Soldiers on ground, Op Pitting ongoing to evacuate British nationals and eligible Afghans from Afghanistan following the 2021 Taliban offensive 20210822 CREDIT MOD.jpg
Pictured are soldiers on the ground during Op Pitting, an exercise that evacuated British nationals and eligible Afghans from Afghanistan in 2021 (Picture: MOD).
Politics

Tobias Ellwood condemned by Tories for promoting improved relationship with Taliban

Soldiers on ground, Op Pitting ongoing to evacuate British nationals and eligible Afghans from Afghanistan following the 2021 Taliban offensive 20210822 CREDIT MOD.jpg
Pictured are soldiers on the ground during Op Pitting, an exercise that evacuated British nationals and eligible Afghans from Afghanistan in 2021 (Picture: MOD).

Senior Tory MPs have condemned their colleague Tobias Ellwood for his "utterly bizarre" visit to Afghanistan.

Defence Select Committee chairman Mr Ellwood shared a video on Twitter on Monday night in which he called for the UK to re-open its embassy in Taliban-controlled Afghanistan, following a visit to the country.

Conservative former leader Sir Iain Duncan Smith claimed the video was "not a very welcome statement", while Conservative defence committee member Mark Francois said Mr Ellwood should be "very careful" in expressing his views if he wanted to remain as chair of the committee.

As the Commons heard an update on the accommodation of Afghan refugees in the UK, Sir Iain said: "I do want to ask him also peculiarly, has he seen the remarks of the Member for Bournemouth East (Mr Ellwood) in Afghanistan in which he has referred to Afghanistan as peaceful and stable and that we should welcome all of this?

"I saw that an Afghan woman who remained nameless promptly wrote on his Twitter 'shocked'. She said, 'Afghan women have been thrown to the wolves and that is referred to as peace'.

"Does he agree with me, it is not a very welcome statement to have made given the terrible time that those women have had and the persecutions that have taken place in Afghanistan?"

Mr Ellwood, on Monday, writing in the Telegraph, said Britain should reopen its embassy in Kabul and negotiate with the Taliban.

He said he is "far from" being a "Taliban appeaser" and said 20 years ago his brother was killed by Islamic extremists.

But Mr Ellwood, who is also a lieutenant colonel in the Army Reserve, said that during a recent trip to Afghanistan, he "witnessed unreported compromises the war-exhausted nation is currently willing to accept".

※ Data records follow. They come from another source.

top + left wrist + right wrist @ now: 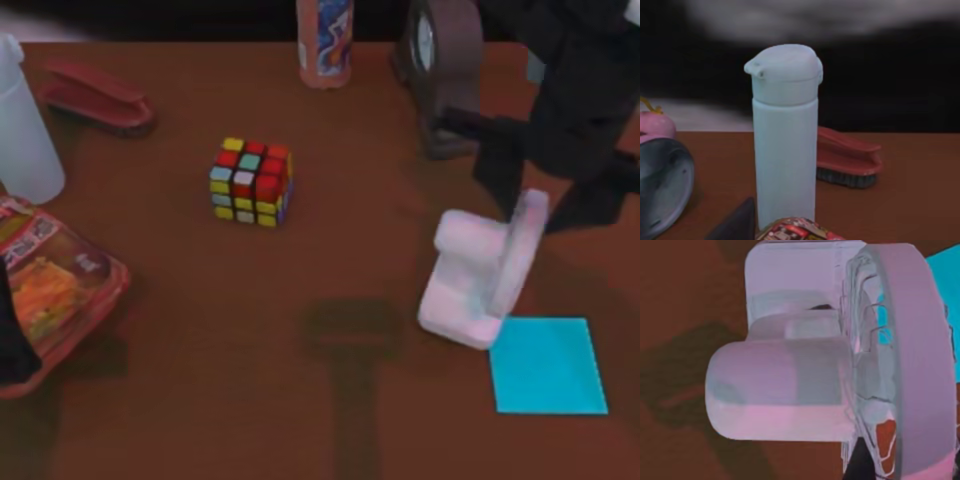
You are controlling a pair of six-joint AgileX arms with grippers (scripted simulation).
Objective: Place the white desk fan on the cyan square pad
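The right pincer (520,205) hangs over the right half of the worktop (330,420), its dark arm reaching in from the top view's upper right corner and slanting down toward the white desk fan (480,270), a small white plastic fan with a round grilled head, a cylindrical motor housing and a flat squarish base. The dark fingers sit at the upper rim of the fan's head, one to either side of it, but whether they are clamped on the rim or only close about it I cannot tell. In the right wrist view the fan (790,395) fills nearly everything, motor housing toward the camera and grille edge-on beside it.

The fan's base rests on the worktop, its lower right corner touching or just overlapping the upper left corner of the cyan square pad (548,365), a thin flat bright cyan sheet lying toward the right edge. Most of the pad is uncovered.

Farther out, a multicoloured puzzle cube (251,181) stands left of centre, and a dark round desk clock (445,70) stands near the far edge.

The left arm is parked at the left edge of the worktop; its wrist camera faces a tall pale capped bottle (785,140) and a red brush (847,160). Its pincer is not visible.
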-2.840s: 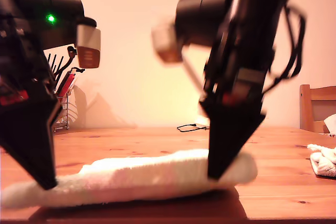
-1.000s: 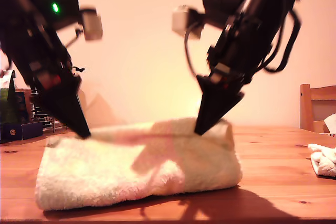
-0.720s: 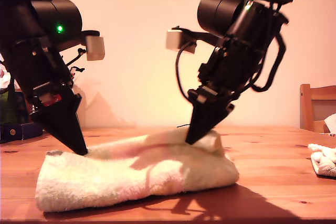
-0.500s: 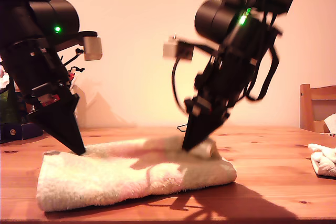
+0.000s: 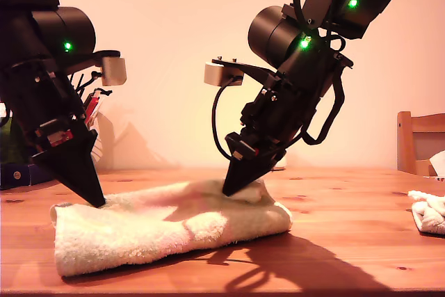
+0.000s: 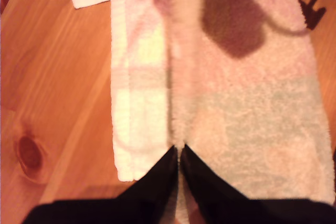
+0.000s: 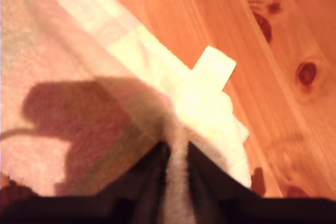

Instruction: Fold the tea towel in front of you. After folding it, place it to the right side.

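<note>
A cream tea towel (image 5: 160, 227) lies folded in a thick bundle on the wooden table (image 5: 348, 241), towards the exterior view's left. My first gripper (image 5: 233, 189) belongs to the arm at the exterior view's right. It is shut on a ridge of the tea towel (image 6: 236, 108) at that end. My second gripper (image 5: 97, 202) is on the arm at the exterior view's left, and is shut on the tea towel (image 7: 79, 66) near its white label (image 7: 215, 69). Both tips sit low, at the towel's upper layer.
Another white cloth (image 5: 427, 213) lies at the exterior view's right edge, with a wooden chair (image 5: 417, 144) behind it. A utensil rack (image 5: 89, 113) and a blue box (image 5: 21, 172) stand at the back on the exterior view's left. The table's front edge runs just below the towel.
Both grippers lifted the towel's edge, then came down and moved toward the exterior view's left with it. The towel now lies lower, flatter and further left.
</note>
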You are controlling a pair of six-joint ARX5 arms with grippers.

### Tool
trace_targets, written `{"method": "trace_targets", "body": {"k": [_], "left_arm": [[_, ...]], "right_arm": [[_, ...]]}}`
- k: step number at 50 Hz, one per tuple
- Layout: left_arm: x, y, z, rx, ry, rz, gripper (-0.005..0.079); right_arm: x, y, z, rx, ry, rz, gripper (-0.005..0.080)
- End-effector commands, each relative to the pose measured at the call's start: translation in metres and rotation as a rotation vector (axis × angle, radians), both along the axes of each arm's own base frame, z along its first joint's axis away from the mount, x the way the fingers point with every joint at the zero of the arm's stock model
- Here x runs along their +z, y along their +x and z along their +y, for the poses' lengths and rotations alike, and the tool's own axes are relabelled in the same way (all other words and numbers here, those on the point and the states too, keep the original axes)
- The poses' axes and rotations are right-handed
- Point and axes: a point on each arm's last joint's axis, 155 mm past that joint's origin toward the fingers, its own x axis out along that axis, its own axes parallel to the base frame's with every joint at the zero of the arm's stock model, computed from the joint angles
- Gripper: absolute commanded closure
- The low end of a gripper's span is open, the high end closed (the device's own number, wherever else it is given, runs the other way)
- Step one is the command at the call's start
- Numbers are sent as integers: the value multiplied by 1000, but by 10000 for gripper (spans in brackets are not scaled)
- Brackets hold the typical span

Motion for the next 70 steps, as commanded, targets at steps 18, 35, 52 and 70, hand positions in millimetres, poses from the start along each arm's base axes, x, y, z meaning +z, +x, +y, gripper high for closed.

Op Pitting currently ongoing to evacuate British nationals and eligible Afghans from Afghanistan following the 2021 Taliban offensive 21082021 CREDIT MOD.jpg
Operation Pitting saw more than 1,000 troops, diplomats, and officials dispatched to Afghanistan to rescue UK nationals and Afghan allies (Picture: MOD).

Mr Francois, a former defence minister, later said: "I hardly need remind the minister, as he fought in Afghanistan, but I will take the liberty of reminding the House, we lost over 450 personnel killed in that theatre, and thousands more sustained unfortunately life-changing injuries."

He added: "Last night, following a visit to Afghanistan, he (Mr Ellwood) posted an utterly bizarre video lauding the Taliban's management of the country.

"Something which was described by a fellow member of the defence committee to me barely an hour ago as a 'wish-you-were-here video', in which he made no mention of the fact that the Taliban are still attempting to identify and kill Afghan citizens who helped our Armed Forces, and also makes no specific mention of the fact that young girls in Afghanistan don’t even have the right to go to school under that government.

"I wish to make plain on behalf of the committee, he was speaking for himself, even though he used the title of chairman of our committee in a number of associated articles. Not in our name."

Mr Francois went on: "He is entitled to have whatever bizarre opinions he wants, but does the minister agree with me that any select committee chairman who wants to remain a select committee chairman should be very careful to say when he is speaking for himself, not even implying that he is speaking for a group of other people who barely agreed with a word he said?"

Watch: Story of British military's Afghanistan evacuation mission.

Veterans minister Johnny Mercer responded: "I think members do have to be extremely careful around identifying when they are speaking for themselves or when they are representing a group of individuals and elected members of this House.

"As I said previously, the Government's position remains unchanged. The fall of Afghanistan was a tragedy, the Taliban, we fought them for many years, 457 British service personnel lost their lives in Afghanistan in pursuit of freedom and peace, and women's rights that are all not in Afghanistan today."

In his video, Mr Ellwood claimed that security in Afghanistan had "vastly improved" since the Taliban had returned to power, and suggested Western countries should "incrementally" encourage the uptake of women's rights by engaging with the new regime.

"After Nato's dramatic departure, should the West now engage with the Taliban?" he asked. "You quickly appreciate this war-weary nation is, for the moment, accepting a more authoritarian leadership in exchange for stability."